* THE TASK
Within the listing below, how many lines contain the word "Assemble"? Answer with the number only.

* LISTED RECORDS
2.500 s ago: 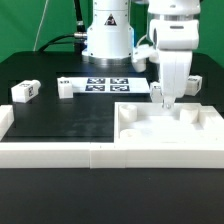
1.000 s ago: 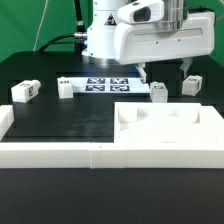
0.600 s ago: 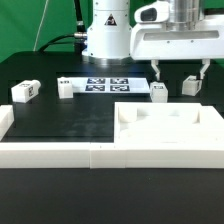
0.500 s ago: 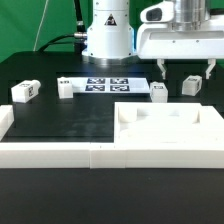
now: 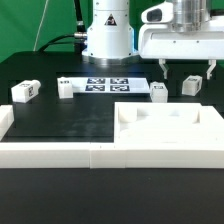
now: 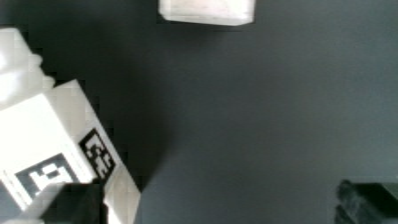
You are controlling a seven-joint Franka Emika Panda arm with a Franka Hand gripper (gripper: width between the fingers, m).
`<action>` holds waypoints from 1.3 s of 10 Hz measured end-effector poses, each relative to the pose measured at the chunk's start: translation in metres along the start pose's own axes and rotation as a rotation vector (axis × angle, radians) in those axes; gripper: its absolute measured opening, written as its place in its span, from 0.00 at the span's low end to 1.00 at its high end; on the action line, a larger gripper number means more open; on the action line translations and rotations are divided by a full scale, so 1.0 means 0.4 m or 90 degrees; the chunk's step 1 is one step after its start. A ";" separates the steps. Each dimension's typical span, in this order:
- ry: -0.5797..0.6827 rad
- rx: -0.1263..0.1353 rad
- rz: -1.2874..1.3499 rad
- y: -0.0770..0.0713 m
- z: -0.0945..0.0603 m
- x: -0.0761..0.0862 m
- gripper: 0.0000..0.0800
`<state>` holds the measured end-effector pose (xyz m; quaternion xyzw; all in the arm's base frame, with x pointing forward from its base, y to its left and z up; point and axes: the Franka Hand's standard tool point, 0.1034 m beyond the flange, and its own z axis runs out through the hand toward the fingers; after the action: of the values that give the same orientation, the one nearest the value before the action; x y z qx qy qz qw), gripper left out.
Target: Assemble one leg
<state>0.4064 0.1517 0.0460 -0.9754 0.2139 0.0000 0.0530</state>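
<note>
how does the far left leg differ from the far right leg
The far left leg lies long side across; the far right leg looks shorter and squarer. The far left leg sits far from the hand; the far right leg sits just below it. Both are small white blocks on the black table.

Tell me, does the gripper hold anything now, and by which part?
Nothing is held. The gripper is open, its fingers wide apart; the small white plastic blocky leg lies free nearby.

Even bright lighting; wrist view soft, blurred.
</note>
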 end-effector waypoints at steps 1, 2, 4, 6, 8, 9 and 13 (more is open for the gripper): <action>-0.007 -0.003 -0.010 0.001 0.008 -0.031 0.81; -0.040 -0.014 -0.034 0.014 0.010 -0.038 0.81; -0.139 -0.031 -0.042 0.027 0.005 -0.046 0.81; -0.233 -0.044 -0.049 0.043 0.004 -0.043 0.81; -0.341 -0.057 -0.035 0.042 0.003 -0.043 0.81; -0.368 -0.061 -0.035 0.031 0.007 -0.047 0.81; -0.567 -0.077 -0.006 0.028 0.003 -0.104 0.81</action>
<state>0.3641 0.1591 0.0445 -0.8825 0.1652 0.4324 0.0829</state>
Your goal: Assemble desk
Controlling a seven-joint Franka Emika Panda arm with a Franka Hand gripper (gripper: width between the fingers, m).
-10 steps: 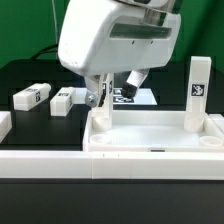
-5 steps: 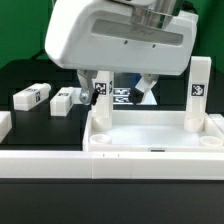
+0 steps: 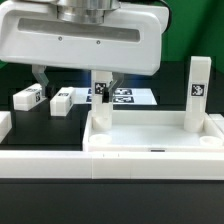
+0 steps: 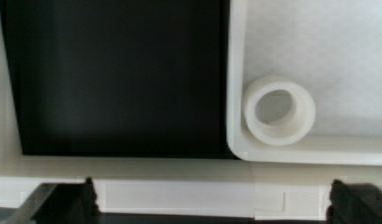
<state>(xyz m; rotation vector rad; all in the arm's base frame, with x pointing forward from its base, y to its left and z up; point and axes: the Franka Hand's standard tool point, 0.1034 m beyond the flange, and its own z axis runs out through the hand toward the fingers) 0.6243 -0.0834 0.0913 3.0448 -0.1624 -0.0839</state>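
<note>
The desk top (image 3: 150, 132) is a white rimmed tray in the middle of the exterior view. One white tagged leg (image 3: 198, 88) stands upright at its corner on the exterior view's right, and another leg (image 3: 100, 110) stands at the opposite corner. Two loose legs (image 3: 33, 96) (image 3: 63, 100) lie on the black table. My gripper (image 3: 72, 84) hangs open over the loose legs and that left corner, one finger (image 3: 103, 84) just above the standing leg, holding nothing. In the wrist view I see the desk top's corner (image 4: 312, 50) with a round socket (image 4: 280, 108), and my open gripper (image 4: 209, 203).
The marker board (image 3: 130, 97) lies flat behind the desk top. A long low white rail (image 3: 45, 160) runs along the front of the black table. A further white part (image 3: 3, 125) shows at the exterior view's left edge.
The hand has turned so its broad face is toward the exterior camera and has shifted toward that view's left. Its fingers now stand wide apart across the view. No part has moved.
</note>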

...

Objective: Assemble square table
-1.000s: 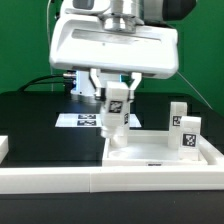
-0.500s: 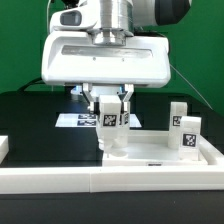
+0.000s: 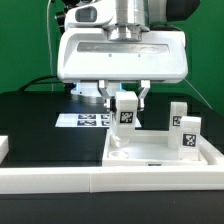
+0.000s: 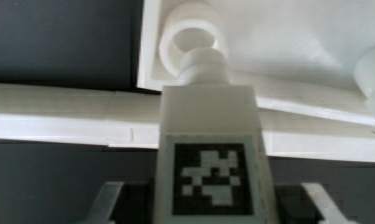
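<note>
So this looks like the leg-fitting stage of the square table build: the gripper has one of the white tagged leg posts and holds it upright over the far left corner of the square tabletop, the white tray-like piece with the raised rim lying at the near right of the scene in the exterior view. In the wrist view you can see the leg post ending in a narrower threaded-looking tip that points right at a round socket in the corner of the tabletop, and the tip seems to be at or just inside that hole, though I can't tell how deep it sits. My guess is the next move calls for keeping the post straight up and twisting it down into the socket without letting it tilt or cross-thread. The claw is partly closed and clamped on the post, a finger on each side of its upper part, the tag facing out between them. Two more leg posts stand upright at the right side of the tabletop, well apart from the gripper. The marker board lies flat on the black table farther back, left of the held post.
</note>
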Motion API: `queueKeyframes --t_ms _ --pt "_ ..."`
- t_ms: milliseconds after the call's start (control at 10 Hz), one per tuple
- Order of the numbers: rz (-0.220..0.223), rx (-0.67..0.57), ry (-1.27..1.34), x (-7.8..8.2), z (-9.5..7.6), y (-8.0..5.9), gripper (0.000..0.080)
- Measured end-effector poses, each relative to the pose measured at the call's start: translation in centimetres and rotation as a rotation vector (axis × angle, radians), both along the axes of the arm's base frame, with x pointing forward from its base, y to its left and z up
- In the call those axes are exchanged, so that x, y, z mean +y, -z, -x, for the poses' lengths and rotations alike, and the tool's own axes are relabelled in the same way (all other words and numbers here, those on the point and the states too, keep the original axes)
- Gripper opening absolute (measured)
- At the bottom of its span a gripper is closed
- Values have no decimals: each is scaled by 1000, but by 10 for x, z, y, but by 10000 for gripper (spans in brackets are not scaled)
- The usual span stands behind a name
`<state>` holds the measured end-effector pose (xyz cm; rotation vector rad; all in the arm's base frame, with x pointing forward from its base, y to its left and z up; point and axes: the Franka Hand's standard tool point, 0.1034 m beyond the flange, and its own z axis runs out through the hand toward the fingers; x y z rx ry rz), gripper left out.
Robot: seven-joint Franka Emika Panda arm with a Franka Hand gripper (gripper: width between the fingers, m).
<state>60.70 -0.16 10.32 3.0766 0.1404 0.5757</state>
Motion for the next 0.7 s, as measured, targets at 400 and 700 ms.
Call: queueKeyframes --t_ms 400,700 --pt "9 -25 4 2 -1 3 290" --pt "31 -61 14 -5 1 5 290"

* ANSWER BOX
3